Volta
Preparando o terreno.
Preciso falar de amor
cuidar de mim
atender ao chamado disso que está aqui dentro
da natureza selvagem que precisa rugir,
grunhir
para continuar viva
para não sufocar com as resistências
para não se entregar às desistências
para fazer de mim quem eu sou
por lutar há tanto tempo
que esqueceu de refrescar as patas na beira do lago
a cochilar sob a brisa revigorante
a fechar os olhos confiante
e se entregar ao fenômeno incrivelmente absurdo de estar viva.
Viva, contra todas as possibilidades.
Viva, contra todas as chances.
Como o gato que se lambe, dedicado ao banho,
entro no rio para purificar mais que o corpo
a alma vacilante, cambaleante.
Tento voltar para casa,
seja lá onde esteja.
Tenho a impressão que o endereço vive de mudança, será que está fugindo de mim?
E do que eu tanto fujo ?
Se é mais fácil estar entregue.
Aceitando essa morada num território girante.
Dentro de mim carrego um circo, uma floresta, um mundo inexplorado.
Piso em chão de terra molhada e batida.
Convoco espíritos de sábias e anciãs
a me mostrarem o caminho
aquilo que preciso saber,
minha origem.
Construo a fogueira
com a lenha que colhi na estrada.
Acendo o fogo para esquentar a alma
e danço
ao redor do perigo
a chama está sob controle
é o chamado que me devora.
Piso em terra de chão batido
porque preciso voltar pra casa,
correr do mundo que me deixa insana.
Aqui na mata eu sou normal.
Meu ciclos se integram à paisagem,
em comunhão com as mudanças da natureza.
Durmo em rede, com mosquitos e animais ferozes, mas nenhum bicho me assusta, porque conheço os homens.

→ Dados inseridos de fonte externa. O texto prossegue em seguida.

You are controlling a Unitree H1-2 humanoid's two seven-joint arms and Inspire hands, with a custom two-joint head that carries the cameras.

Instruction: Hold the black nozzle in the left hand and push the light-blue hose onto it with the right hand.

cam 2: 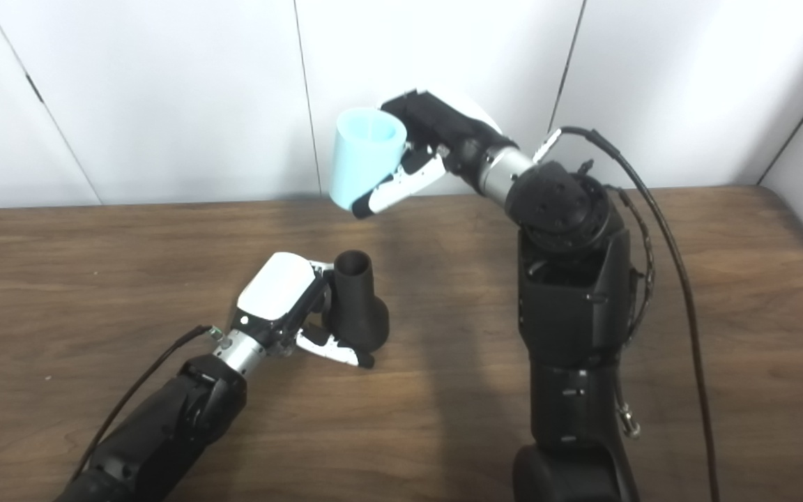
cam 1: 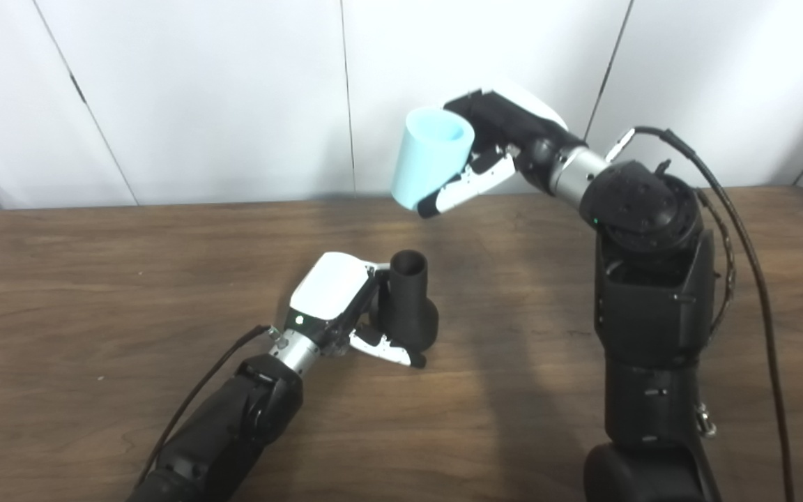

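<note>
We start with the black nozzle [cam 1: 408, 303], which stands upright on the wooden table [cam 1: 95, 279] near its middle, narrow open mouth up and wider flared base down. It looks like hard moulded plastic, so we judge it stiff and light, with a matte skin that should not slip much. The flared base is where we want the hold, since that leaves the narrow neck bare for the hose. Our left hand [cam 1: 346, 307] is at that spot: fingers wrapped round the lower body from the left, thumb across the front of the base, clamped on the nozzle.

The light-blue hose [cam 1: 429, 160] is a short tapered sleeve, open at the top end, held well above and behind the nozzle, tilted, apart from it. Its wall looks thin and smooth; we judge it light and somewhat pliable, so squeezing hard could pinch the mouth out of round and spoil the fit. Holding it on the side wall, away from the end that goes over the neck, seems best. Our right hand [cam 1: 488, 157] has its fingers closed on the hose's side.

By count: one nozzle, one hose, two hands, one table. A dark cable [cam 1: 750, 265] runs down beside the right arm.
</note>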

Nenhum perigo é maior que a espécie humana.
Tento recuperar meu paraíso perdido,
voltar para o lugar de onde nunca deveria ter saído.
O plano de fuga agora é um retorno,
à casa de onde não deveria ter escapado.
Eu não sabia dos perigos da estrada.
Volto com cicatrizes no corpo e amor na alma.
Jogo a mochila longe, não quero mais sair daqui.